* _Data provided_

== Segment start ==

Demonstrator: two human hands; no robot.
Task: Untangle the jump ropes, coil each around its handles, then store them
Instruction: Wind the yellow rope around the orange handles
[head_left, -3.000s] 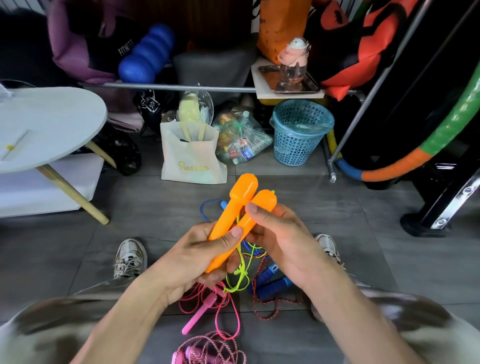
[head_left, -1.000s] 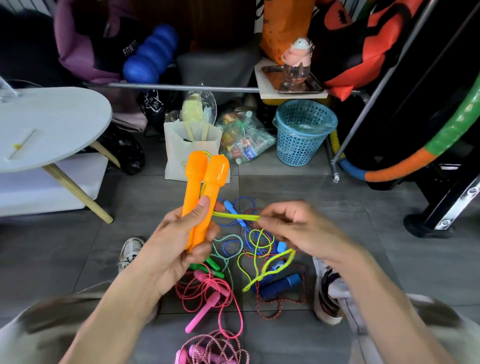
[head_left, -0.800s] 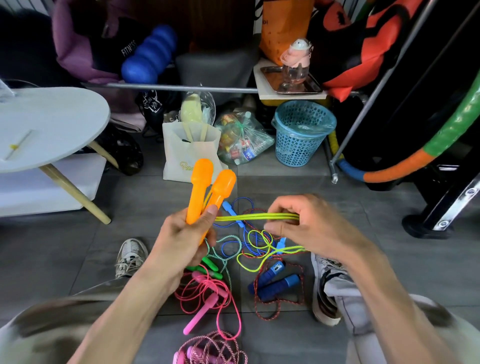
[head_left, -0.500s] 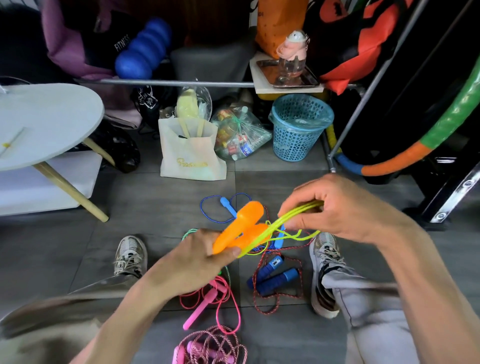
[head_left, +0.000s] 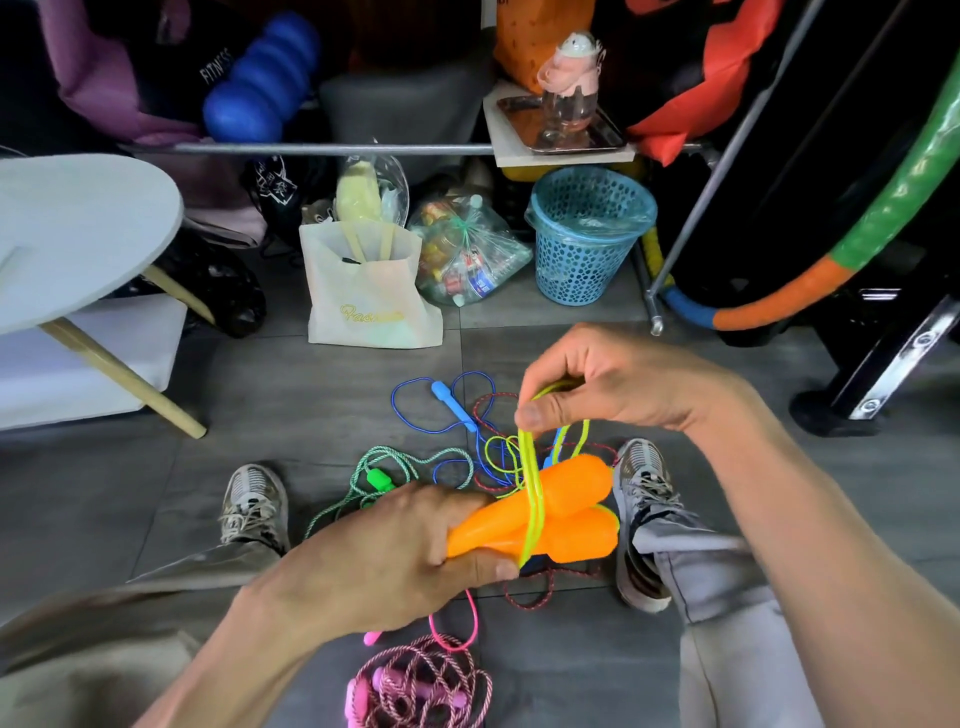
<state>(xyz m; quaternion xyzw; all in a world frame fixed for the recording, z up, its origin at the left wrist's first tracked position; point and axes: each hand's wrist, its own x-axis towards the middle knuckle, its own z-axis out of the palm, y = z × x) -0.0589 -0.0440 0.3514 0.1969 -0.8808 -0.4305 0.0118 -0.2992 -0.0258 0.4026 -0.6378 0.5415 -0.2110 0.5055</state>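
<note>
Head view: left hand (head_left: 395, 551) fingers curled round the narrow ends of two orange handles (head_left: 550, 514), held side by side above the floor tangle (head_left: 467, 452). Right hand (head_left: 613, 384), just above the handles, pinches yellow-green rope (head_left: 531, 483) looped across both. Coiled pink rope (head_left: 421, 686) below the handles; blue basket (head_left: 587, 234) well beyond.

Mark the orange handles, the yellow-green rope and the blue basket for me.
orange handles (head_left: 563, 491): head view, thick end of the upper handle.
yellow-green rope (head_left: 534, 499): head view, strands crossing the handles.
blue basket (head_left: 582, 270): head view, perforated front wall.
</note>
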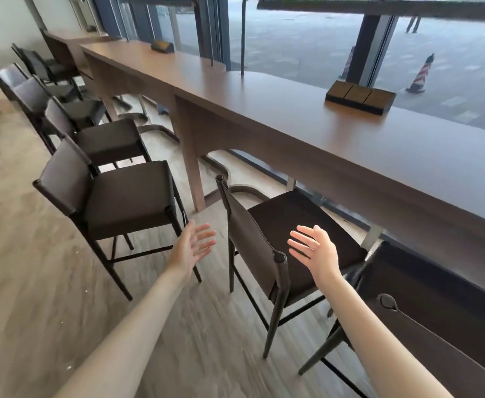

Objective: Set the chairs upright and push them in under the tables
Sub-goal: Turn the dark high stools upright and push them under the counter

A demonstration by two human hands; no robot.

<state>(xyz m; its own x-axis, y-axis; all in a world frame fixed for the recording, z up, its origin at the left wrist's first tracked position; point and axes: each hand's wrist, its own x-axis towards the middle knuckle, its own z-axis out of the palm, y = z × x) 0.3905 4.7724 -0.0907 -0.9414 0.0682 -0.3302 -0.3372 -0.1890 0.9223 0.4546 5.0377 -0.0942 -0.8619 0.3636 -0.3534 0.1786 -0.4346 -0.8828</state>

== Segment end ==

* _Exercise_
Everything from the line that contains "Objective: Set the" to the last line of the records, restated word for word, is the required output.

* _Worked solution_
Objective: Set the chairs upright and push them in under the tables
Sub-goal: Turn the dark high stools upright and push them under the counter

A demonstration by two human hands; no robot.

<state>(xyz m; its own x-axis, y-axis; all in a world frame fixed for the recording, z up, its origin at the left wrist's first tracked position; point and axes: each hand's wrist, its own x-axis towards the middle knuckle, its own z-axis out of the palm, y = z × x) 0.3905 4.7724 -0.0907 -0.9414 0.0682 -0.3302 -0.3372 -0.1890 0.9223 0.4546 5.0377 -0.0942 -0.8619 0.3636 -0.3534 0.1786 -0.4346 -0.8828</state>

Nothing more remains to be added to this answer.